Student engineers make strong showing at Cornell Cup

Each of the six departments in the School of Engineering and Applied Science features a senior design class, where students team up to put their skills to the test, picking a real-world problem and solving it with a new piece of technology.

These yearlong classes culminate with the Senior Design Project Competition, where the top teams from each class pit their inventions against one another, but for some students, there are other ways of testing their mettle.

The Cornell Cup, an international engineering competition sponsored by Intel, is one such outlet. Penn senior design teams perennially apply to the contest, with one taking home the grand prize in 2013, but this year’s field is bit unusual. Though the focus of the competition is on embedded systems, a discipline within the electrical engineering field, the 2015 finalists include four teams from the Department of Mechanical Engineering and Applied Mechanics (MEAM).

“The Cornell Cup is usually dominated by electrical engineers, but truly novel systems increasingly require additional expertise from other domains such as mechanical engineering,” says Graham Wabiszewski, a lecturer in Penn Engineering who is teaching this year’s MEAM senior design class. “There’s so much you can do with electrical engineering, but adding the mechanical side really brings the system to life.”

Wabiszewski attributes the strong MEAM showing to Penn’s popular programs in mechatronics and robotics, which require a synthesis of electrical and mechanical engineering skills. Inspiration from the success of TitanArm, the 2013 Cornell Cup winner, whose team members were also mechanical engineers, also played a motivating role.

This year’s finalists are BAM!3D, Mechanek, Team BionUX, and Team DORA.

BAM!3D is developing a 3D printer suspended from a balloon. Touted for its ability to make complex and customized shapes, 3D printing works by adding self-hardening material layer by layer. By attaching a concrete extruding nozzle to a balloon controlled by a series of motorized tethers, BAM!3D would get around the height limitations of other systems, opening the door to printing building-sized structures.   

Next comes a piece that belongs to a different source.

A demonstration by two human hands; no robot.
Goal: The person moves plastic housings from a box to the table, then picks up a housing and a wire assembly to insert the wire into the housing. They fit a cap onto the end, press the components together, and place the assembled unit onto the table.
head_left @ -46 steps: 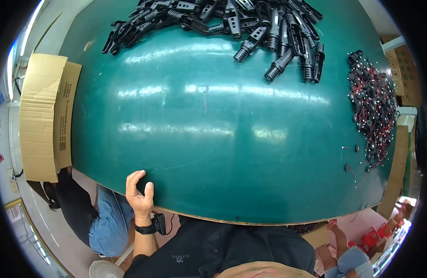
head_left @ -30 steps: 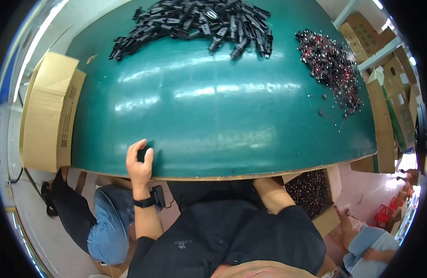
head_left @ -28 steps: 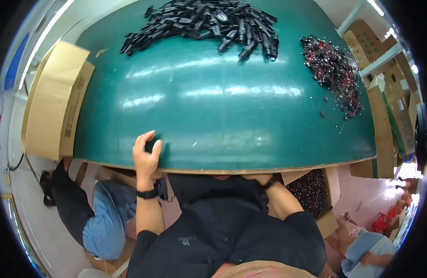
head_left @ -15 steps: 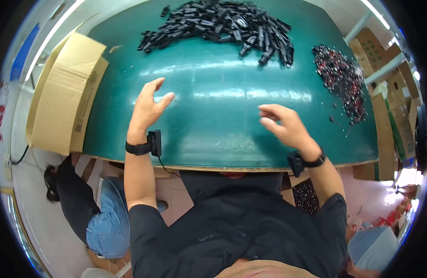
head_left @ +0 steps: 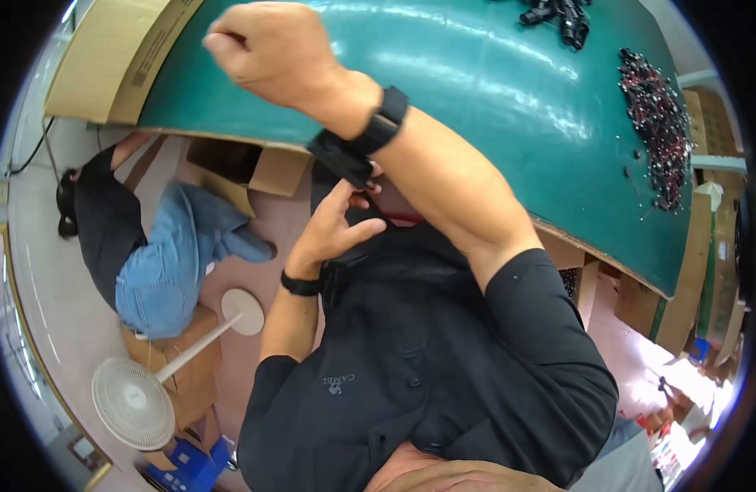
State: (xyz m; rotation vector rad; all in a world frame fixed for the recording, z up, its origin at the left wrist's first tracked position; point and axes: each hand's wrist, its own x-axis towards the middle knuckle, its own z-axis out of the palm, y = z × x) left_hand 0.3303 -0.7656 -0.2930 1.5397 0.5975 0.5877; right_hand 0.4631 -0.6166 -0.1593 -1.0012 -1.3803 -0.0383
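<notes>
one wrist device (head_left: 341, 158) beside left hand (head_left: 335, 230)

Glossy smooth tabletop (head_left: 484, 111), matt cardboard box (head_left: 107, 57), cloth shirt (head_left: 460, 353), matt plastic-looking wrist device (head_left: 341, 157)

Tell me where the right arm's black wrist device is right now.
In the head view, the black device is on the strap around the right wrist, left of centre in the upper half, just above the left hand.

— Sort of place?
— Reads as a small-parts assembly workshop.
— Judged from?
— Large green worktable (head_left: 517, 123), heaped black plastic fittings (head_left: 571, 25), piled red-wired components (head_left: 658, 131), cardboard carton (head_left: 115, 61) at left edge, pedestal fan (head_left: 132, 402).
</notes>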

Mechanek aims to improve a critical piece of car racing gear: the HANS device. This harness restrains a driver’s head and neck, preventing whiplash injuries and skull fractures. Current HANS devices limit mobility by design, so the Mechanek team is planning to use an active dampening system, rather than rigid straps, to increase users’ range of motion while also reducing the risk of concussion.  

Team BionUX is working on a haptic feedback system for prosthetics. They will be prototyping a prosthetic arm that can provide temperature, pressure, and orientation sensations to its users. Such as device would be easier to use, and might also be able to combat phantom limb pain by providing a more natural experience. 

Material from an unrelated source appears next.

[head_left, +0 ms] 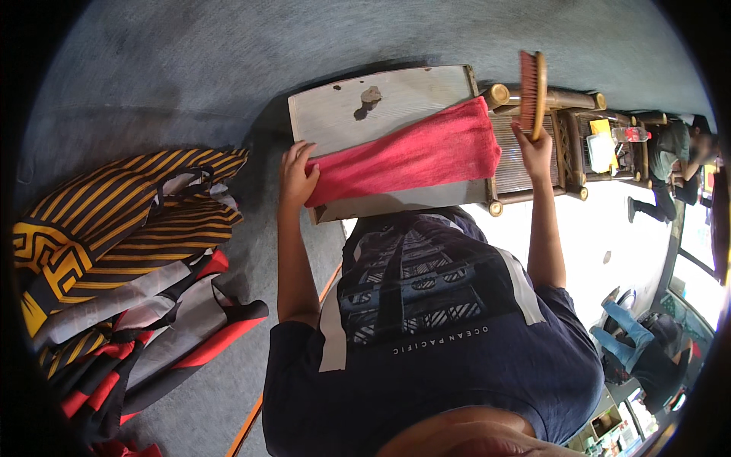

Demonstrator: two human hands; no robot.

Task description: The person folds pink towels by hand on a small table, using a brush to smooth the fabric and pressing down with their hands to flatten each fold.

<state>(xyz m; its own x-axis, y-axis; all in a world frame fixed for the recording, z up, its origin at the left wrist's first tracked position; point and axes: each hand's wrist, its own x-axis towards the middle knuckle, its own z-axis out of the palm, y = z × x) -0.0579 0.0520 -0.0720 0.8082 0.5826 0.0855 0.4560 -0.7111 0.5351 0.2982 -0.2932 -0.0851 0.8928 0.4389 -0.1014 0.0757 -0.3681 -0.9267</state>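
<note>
A folded red towel (407, 152) lies flat across a pale board (335, 118) with worn dark patches. At its left end, my left hand (298, 175) holds the cloth with curled fingers, by the board's edge. My right hand (535, 156) is raised just past the towel's right end, its fingers closed round the handle of a wooden brush (541, 91). The brush stands upright, its reddish-brown bristles facing left and apart from the towel.
Bamboo benches (529, 156) run rightward, bearing a yellow packet (600, 145) and a red-capped bottle (632, 135). Striped black-and-yellow clothing (137, 206) and red, black and grey garments (183, 327) hang at left. One person sits far right; another is at lower right.
</note>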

Team DORA’s project involves building a new kind of “telepresence” robot. Existing devices allow users to control what amounts to a mobile videoconference screen from their computers, but Team DORA—Dexterous Observational Roving Automaton—envisions a more immersive experience. By donning a virtual reality headset and controlling a set of grippers, users would be able to interact with faraway places through a robotic avatar.

Both the Cornell Cup and Senior Design Project winners will be announced in early May.